Carel Fabritius was born on 27 February 1622 in Middenbeemster. His father, a teacher in a village school, is also an amateur painter, and Carel took his first painting lessons from his father. It is known that he worked as a carpenter with his brother Barent before the 1640s. He used his surname, which was also used by his father from time to time, from the Latin word faber, which means manual worker and mostly describing jewelers, construction workers and carpenters, since 1641. However, carpentry, which gives expression to his surname, was not a profession he would pursue later in his short life. While still working as a carpenter, he started working with a painter as a side job.

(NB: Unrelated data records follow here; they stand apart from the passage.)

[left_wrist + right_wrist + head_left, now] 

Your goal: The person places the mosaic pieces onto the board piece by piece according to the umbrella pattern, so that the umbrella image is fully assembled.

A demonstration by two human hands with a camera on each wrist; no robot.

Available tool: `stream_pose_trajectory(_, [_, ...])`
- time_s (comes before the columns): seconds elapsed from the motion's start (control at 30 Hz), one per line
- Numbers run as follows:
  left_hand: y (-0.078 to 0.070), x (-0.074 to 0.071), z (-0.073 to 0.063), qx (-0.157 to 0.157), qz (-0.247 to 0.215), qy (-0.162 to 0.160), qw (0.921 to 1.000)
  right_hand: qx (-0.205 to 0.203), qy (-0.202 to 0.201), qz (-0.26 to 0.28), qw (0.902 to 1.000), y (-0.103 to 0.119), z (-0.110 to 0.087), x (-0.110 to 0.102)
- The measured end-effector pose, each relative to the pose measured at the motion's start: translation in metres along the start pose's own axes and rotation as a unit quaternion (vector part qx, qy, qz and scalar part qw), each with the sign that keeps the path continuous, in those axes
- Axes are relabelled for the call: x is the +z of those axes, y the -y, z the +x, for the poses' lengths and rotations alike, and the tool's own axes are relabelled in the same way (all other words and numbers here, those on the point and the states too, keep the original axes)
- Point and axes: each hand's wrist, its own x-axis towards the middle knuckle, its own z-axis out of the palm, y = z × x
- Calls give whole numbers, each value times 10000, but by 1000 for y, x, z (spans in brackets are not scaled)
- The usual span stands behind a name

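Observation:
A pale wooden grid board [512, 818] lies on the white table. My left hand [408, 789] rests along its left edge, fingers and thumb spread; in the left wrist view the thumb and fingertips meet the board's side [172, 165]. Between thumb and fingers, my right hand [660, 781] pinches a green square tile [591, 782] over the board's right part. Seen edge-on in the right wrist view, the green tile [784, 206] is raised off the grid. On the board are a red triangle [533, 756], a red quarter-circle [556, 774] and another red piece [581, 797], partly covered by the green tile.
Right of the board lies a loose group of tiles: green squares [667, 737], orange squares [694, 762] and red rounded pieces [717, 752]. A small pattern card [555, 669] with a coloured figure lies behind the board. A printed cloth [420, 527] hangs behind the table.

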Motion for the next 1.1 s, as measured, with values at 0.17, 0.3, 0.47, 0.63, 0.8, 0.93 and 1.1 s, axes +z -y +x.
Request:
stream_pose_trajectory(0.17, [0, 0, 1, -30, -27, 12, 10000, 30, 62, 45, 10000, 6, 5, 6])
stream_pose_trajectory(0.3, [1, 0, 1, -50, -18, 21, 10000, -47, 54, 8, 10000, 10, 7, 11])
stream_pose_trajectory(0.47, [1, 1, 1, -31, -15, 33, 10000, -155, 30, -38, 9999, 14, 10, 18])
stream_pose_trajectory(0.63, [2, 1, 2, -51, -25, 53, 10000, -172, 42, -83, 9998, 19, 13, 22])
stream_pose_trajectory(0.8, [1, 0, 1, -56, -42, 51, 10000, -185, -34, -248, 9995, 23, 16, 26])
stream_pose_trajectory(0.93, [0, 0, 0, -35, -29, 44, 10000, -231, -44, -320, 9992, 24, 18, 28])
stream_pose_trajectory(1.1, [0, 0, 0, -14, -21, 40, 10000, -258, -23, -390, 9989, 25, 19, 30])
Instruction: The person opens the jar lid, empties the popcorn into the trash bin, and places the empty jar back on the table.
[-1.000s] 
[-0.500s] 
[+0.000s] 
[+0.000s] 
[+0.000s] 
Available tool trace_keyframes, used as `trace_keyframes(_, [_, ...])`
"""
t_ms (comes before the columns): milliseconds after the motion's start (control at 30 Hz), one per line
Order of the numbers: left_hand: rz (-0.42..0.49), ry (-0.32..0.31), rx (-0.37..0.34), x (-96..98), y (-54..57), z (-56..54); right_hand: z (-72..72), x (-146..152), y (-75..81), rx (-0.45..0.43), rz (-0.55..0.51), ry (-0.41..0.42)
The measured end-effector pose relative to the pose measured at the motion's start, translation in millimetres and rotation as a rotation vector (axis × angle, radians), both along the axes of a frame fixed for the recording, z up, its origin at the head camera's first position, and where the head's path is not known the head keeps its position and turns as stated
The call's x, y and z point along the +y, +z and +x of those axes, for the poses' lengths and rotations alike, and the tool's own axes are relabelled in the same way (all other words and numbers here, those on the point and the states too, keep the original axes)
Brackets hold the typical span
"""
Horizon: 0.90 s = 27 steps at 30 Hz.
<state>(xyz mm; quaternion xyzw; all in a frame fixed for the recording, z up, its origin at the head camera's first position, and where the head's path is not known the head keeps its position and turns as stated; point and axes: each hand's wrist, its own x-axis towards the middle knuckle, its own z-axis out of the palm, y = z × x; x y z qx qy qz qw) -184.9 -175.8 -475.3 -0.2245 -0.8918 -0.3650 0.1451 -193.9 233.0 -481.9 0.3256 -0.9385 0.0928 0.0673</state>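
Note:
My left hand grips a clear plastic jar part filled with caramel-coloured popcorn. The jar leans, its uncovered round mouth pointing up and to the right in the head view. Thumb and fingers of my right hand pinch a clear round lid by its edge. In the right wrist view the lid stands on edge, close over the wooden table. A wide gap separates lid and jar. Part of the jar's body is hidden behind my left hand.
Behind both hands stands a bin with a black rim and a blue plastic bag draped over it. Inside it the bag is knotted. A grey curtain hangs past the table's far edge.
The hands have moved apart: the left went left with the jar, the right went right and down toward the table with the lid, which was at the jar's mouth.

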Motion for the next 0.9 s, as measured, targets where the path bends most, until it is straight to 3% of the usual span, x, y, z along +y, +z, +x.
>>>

 At the beginning of the 1640s, probably between 1641 and 43, Carel was in the workshop of the great master of the time, Rembrandt, with his brother Barent, so painting went beyond being a side job for him. It would not be wrong to say that the main factor in the two brothers' inclination towards painting in such a consistent way was their father, who was an amateur painter. Fabritius, who draws attention as the most talented and successful student of Rembrandt, adopted a style that reflects the influence of his master in his early works. What particularly impresses him is Rembrandt's sophisticated method of defining form by the variation of light tones, and his meticulousness in imparting the texture of objects. The earliest known painting, The Resurrection of Lazarus (c. 1643), now in the Warsaw National Museum, reveals Rembrandt influences.

 The 1640s is a decade in which Fabritius completed his education, as well as one of the most important painters of 17th century Dutch painting, and furthermore, one of the most important painters in the history of art, and then began to become active as a painter. In 1650 he settled in the city of Delft and lived first in Oude Delft, then moved to his workshop on Doelenstraat, near the municipal arsenal. As a gifted student of Rembrandt, he soon rose to the position of a commissioned painter in the city. In 1652 he was registered with the painters' guild (the guild of saint Luke) of Delft. Fabritius achieved his first fame with his murals in which he used an illusory perspective.

 Another painting of the artist, dated to 1654, is the Self-Portrait, which is in the National Gallery in London today. The artist must have studied himself in the mirror. The figure ¾ placed in front of the sky, a harbinger of a storm, is from the front. He is wearing a military suit. According to some researchers, this garment, complete with a metal belt extending from the shoulder and a fur hat, means being ready to defend the hard-won independence of the homeland. In the 1620s and 1630s, Rembrandt also worked on self-portraits in this style. On the other hand, the quality of this garment, which does not belong to the fashion of any time period, gives the person who is portrayed with it an air of a hero beyond time. Perhaps preferred only as a sign of vanity, military clothing is an extension of the tradition of painting in fictitious costumes. His unshaven face and messy hair contrast with this military outfit. This self-portrait, which should have been taken shortly before the explosion, almost foretells the artist's unfortunate fate in the near future, with the dark, cloudy sky in the background.